**WORK TO BE COMPLETED:**
Start to finish, the listing must be rewritten exactly.
[[ COLLECTED MATERIAL, beginning ]]
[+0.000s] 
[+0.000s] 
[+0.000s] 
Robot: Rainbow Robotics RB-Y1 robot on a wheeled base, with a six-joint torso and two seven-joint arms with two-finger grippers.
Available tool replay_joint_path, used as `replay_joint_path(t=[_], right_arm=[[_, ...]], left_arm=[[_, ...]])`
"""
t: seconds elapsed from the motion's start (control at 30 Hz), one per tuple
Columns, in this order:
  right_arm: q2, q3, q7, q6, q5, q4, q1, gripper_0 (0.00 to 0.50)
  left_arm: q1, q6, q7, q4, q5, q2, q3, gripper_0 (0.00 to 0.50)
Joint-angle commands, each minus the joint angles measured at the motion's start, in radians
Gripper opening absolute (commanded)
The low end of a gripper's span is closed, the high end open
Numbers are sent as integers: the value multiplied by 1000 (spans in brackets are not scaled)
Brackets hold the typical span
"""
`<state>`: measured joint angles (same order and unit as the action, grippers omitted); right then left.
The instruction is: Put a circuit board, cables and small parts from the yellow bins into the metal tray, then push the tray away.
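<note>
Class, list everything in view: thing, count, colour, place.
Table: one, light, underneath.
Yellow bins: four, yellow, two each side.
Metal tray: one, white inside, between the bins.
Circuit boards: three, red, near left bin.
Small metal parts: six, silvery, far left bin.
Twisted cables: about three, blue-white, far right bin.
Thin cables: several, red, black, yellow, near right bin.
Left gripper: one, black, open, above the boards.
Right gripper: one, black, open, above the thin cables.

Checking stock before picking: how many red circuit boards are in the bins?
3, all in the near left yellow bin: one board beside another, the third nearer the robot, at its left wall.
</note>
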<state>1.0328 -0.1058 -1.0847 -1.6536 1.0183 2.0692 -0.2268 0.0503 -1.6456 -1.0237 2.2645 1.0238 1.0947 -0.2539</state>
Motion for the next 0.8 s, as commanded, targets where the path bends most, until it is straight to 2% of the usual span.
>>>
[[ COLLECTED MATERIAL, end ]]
**WRITTEN SOLUTION:**
[+0.000s] 
[+0.000s] 
[+0.000s] 
Robot: Rainbow Robotics RB-Y1 robot on a wheeled base, with a six-joint torso and two seven-joint arms with two-finger grippers.
Available tool replay_joint_path, used as `replay_joint_path(t=[_], right_arm=[[_, ...]], left_arm=[[_, ...]])`
"""
t: seconds elapsed from the motion's start (control at 30 Hz), one per tuple
Columns, in this order:
  right_arm: q2, q3, q7, q6, q5, q4, q1, gripper_0 (0.00 to 0.50)
  left_arm: q1, q6, q7, q4, q5, q2, q3, gripper_0 (0.00 to 0.50)
Joint-angle commands, each minus the joint angles measured at the motion's start, in radians
Gripper opening absolute (commanded)
The low end of a gripper's span is closed, the high end open
Numbers are sent as integers: the value multiplied by 1000 (spans in brackets are not scaled)
Brackets hold the typical span
"""
`<state>`: measured joint angles (same order and unit as the action, grippers omitted); right then left.
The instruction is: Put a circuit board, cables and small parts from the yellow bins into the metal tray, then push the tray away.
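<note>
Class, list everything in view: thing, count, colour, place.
Table: one, light, underneath.
Yellow bins: four, yellow, two each side.
Metal tray: one, white inside, between the bins.
Circuit boards: three, red, near left bin.
Small metal parts: six, silvery, far left bin.
Twisted cables: about three, blue-white, far right bin.
Thin cables: several, red, black, yellow, near right bin.
Left gripper: one, black, open, above the boards.
Right gripper: one, black, open, above the thin cables.

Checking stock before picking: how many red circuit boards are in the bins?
3, all in the near left yellow bin: one board beside another, the third nearer the robot, at its left wall.
</note>
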<state>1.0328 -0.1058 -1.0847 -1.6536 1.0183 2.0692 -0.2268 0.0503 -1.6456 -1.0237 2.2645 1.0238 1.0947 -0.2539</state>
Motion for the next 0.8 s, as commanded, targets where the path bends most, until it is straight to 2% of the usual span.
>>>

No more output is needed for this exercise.